There is a bolus in my belly that I’m attempting to digest (like the way pythons digest small mammals in documentaries), but it won’t decompose. So instead my body is trying to yawn it out. I yawn, and arch my spine, and try to do a kind of peristalsis to move the bolus up out of the belly. Over a long time, it inches up past my floating ribs, opening up the constriction in my heart as it moves up. It passes through the throat, stretching open the soft palate in a way that feels excellent inside my skull. But it jams into my jaw, threatening to block me from ever eating again.

I’m stuck there a while. Then I’m reminded that I am a snake now, and snake jaws are detachable. Aha! So I unhook my mandible and continue giving reverse-birth to the bolus. It is a slow, slow process and as the bolus exits my body my jaw feels healed somehow, the anger and grief stored there coming out like afterbirth as the bolus drops to the floor in front of me.

You must know who it was. But not in the form of a godman: in the form of a foetus, innocent and fleshy and reverse-birthed from my body. A person I never chose as my teacher, a person who never even knew my name, who was nonetheless deeply enmeshed in my DNA as a result of twenty years of unbroken ashtanga practice.

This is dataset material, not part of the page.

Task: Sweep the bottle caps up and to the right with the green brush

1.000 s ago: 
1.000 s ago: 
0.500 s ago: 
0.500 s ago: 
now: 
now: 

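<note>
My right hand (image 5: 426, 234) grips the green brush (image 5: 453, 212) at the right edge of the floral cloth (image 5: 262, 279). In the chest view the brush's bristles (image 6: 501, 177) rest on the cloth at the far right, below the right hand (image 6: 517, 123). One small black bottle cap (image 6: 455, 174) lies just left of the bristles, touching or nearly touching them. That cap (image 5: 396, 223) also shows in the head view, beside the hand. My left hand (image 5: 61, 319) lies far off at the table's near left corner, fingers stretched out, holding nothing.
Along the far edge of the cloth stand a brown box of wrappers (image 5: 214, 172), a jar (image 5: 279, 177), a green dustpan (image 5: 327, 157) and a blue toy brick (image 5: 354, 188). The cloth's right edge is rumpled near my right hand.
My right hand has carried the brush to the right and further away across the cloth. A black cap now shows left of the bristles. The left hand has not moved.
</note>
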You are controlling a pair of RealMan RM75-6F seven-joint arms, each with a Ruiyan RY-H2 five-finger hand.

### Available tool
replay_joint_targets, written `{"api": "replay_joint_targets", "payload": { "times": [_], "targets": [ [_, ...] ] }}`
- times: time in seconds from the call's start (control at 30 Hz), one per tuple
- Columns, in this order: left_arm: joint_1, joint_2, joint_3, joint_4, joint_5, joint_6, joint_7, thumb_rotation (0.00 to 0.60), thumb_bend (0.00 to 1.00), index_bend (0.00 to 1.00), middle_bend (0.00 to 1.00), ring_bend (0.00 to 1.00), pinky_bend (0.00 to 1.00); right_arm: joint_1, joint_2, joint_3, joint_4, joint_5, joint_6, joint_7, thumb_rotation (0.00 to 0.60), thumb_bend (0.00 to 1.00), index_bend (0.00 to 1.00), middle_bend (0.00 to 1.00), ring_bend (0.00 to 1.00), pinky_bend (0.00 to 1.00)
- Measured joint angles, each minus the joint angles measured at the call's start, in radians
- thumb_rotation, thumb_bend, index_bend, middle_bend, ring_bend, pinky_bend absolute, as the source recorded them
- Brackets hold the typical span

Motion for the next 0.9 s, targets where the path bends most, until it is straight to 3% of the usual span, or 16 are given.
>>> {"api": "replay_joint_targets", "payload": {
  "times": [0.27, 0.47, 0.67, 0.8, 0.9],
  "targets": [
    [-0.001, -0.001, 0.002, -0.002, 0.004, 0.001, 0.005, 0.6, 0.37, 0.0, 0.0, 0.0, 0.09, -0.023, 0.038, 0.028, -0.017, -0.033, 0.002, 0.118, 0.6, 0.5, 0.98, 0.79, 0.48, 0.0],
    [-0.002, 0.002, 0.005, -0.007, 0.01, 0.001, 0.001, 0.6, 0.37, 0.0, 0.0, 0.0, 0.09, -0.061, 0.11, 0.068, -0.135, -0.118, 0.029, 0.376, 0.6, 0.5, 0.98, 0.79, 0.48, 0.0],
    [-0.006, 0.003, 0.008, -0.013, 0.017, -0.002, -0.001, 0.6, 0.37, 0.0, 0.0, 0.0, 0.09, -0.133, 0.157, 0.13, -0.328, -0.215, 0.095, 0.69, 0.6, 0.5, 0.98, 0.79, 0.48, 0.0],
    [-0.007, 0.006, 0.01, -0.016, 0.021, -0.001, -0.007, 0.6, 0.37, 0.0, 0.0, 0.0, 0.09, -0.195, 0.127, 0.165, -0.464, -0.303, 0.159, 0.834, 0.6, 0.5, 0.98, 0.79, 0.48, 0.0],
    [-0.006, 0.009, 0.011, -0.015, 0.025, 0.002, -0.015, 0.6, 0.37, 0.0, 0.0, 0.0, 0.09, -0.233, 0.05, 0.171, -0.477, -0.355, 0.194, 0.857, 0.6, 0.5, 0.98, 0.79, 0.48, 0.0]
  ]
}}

When he came out of my body, as a foetus, I saw that he was pure potential. In that moment, his karma was unknown. Just a being, a soul, with as much innocence and deviance as beings do have. In that moment he had not become the great and terrible things he would be to the people in my world. He was genetic material, formerly part of my coding. I never quite knew he was in there. But now he’s not.

So 2020 started with a clean CRISPR edit of my subconscious. And now I’ve had a year to practice autonomously, without this tender helpless stranger lacing my double-helix. It hasn’t really been any different. There’s something much deeper imprinted in me through years in Mysore rooms and on Mysore streets, and it’s materialized by the conch, the discus and the sword—not the reduction of our ritual potency to one human being.

Except I’m not so sad anymore. There is a lingering regret that the easy trust is gone, but it’s not the ache of a terrible family secret working its way out of my system. I just practice, and do the teaching practice, and find that I deeply, easily trust this path.

I also find that I have nothing to prove.